Publications and Research
Document Type
Article
Publication Date
July 2015
Abstract
Endothelial cells lining the walls of blood vessels are exposed simultaneously to wall shear stress (WSS) and circumferential stress (CS) that can be characterized by the temporal phase angle between WSS and CS (stress phase angle – SPA). Regions of the circulation with highly asynchronous hemodynamics (SPA close to -180°) such as coronary arteries are associated with the development of pathological conditions such as atherosclerosis and intimal hyperplasia whereas more synchronous regions (SPA closer to 0°) are spared of disease.

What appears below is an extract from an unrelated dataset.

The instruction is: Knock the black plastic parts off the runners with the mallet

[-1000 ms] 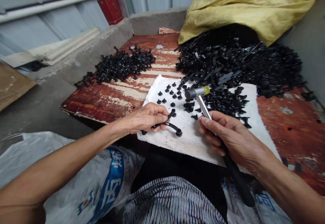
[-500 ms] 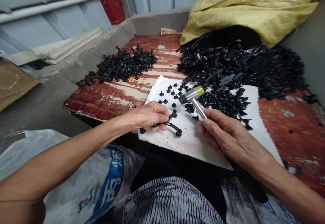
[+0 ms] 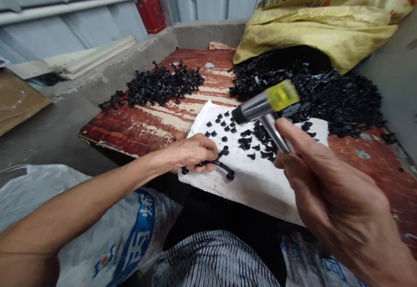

The present study evaluates endothelial cell gene expression of 42 atherosclerosis-related genes under asynchronous hemodynamics (SPA=-180 °) and synchronous hemodynamics (SPA=0 °). This study used a novel bioreactor to investigate the cellular response of bovine aortic endothelial cells (BAECS) exposed to a combination of pulsatile WSS and CS at SPA=0 or SPA=-180. Using a PCR array of 42 genes, we determined that BAECS exposed to non-reversing sinusoidal WSS (10±10 dyne/cm2) and CS (4 ± 4 %) over a 7 hour testing period displayed 17 genes that were up regulated by SPA = -180 °, most of them pro-atherogenic, including NFκB and other NFκB target genes. The up regulation of NFκB p50/p105 and p65 by SPA =-180° was confirmed by Western blots and immunofluorescence staining demonstrating the nuclear translocation of NFκB p50/p105 and p65. These data suggest that asynchronous hemodynamics (SPA=-180 °) can elicit proatherogenic responses in endothelial cells compared to synchronous hemodynamics without shear stress reversal, indicating that SPA may be an important parameter characterizing arterial susceptibility to disease.